Word for word, restate the listing; omit the pictures.

:: INFORMATION SHOWN ::

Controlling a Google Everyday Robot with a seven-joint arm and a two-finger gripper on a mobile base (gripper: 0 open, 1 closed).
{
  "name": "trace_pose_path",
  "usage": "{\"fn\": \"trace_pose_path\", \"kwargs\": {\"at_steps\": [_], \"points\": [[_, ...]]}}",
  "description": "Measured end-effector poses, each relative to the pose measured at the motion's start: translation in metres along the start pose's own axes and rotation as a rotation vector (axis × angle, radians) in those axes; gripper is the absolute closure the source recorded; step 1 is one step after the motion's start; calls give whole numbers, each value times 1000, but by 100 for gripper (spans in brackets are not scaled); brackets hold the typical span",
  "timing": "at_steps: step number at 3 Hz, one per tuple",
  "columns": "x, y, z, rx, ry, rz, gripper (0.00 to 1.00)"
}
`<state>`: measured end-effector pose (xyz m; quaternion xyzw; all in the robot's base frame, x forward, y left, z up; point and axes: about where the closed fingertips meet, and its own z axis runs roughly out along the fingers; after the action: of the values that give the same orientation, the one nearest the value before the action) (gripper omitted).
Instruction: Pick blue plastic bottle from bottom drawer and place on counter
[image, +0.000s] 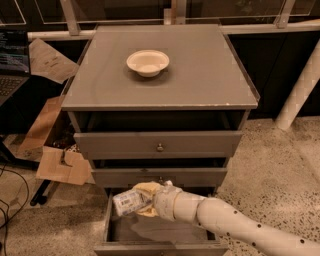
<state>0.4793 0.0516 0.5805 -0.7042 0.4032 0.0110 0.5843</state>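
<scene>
**A:** In the camera view, where is the thing we must move?

**B:** The slim blue plastic bottle (129, 202) lies on its side in the air, over the left half of the open grey wooden bottom drawer (108, 226). It is clear of the drawer floor and just below the front of the middle drawer (120, 177). The two-finger gripper (141, 201) at the end of the white arm is there too, and its yellowish jaws are closed around the bottle, one above and one below.

**A:** How does the bottle look?

**B:** Rather pale than blue, with a whitish label that has dark print. The jaws cover its right end.

**A:** How will it handle, do you think?

**B:** I judge it light, with thin walls that give under pressure and a smooth skin that may slip. The best hold is across the middle of the body, on the label, firm but not crushing. The present grip seems nearer to one end, so the free end could swing.

**A:** And the goal?

**B:** The flat grey square counter (205, 75), well above. A round white bowl (148, 62) stands there; the space beside it is better.
</scene>
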Motion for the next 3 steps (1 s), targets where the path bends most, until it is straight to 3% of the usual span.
{"fn": "trace_pose_path", "kwargs": {"at_steps": [1, 2, 3], "points": [[-26, -29, -13, 0, -28, -52, 100], [-89, -100, -51, -15, -79, -215, 100], [-122, -145, -77, -20, -96, -314, 100]]}}
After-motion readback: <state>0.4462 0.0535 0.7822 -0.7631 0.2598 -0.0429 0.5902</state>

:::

§ **WORKED SOLUTION**
Controlling a Google Everyday Robot with a seven-joint arm and a two-finger gripper on a mobile base (gripper: 0 open, 1 closed).
{
  "name": "trace_pose_path",
  "usage": "{\"fn\": \"trace_pose_path\", \"kwargs\": {\"at_steps\": [_], \"points\": [[_, ...]]}}",
  "description": "Measured end-effector poses, each relative to the pose measured at the motion's start: translation in metres along the start pose's own axes and rotation as a rotation vector (axis × angle, radians) in those axes; gripper is the absolute closure the source recorded; step 1 is one step after the motion's start; calls give whole numbers, each value times 1000, but by 100 for gripper (spans in brackets are not scaled); brackets hold the typical span",
  "timing": "at_steps: step number at 3 Hz, one per tuple",
  "columns": "x, y, z, rx, ry, rz, gripper (0.00 to 1.00)"
}
`<state>`: measured end-effector pose (xyz m; quaternion xyzw; all in the robot's base frame, x forward, y left, z up; point and axes: about where the closed fingertips meet, and its own z axis runs roughly out along the fingers; after the action: of the values that give the same orientation, the one nearest the value before the action) (gripper omitted).
Instruction: Pick blue plastic bottle from bottom drawer and place on counter
[image, +0.000s] 
<state>0.4793 0.0516 0.5805 -0.7042 0.4032 0.0110 0.5843</state>
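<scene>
**A:** In the camera view, where is the thing we must move?

**B:** The slim blue plastic bottle (129, 202) lies on its side in the air, over the left half of the open grey wooden bottom drawer (108, 226). It is clear of the drawer floor and just below the front of the middle drawer (120, 177). The two-finger gripper (141, 201) at the end of the white arm is there too, and its yellowish jaws are closed around the bottle, one above and one below.

**A:** How does the bottle look?

**B:** Rather pale than blue, with a whitish label that has dark print. The jaws cover its right end.

**A:** How will it handle, do you think?

**B:** I judge it light, with thin walls that give under pressure and a smooth skin that may slip. The best hold is across the middle of the body, on the label, firm but not crushing. The present grip seems nearer to one end, so the free end could swing.

**A:** And the goal?

**B:** The flat grey square counter (205, 75), well above. A round white bowl (148, 62) stands there; the space beside it is better.
</scene>
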Motion for the next 3 steps (1 s), targets where the path bends most, until it is straight to 3% of the usual span.
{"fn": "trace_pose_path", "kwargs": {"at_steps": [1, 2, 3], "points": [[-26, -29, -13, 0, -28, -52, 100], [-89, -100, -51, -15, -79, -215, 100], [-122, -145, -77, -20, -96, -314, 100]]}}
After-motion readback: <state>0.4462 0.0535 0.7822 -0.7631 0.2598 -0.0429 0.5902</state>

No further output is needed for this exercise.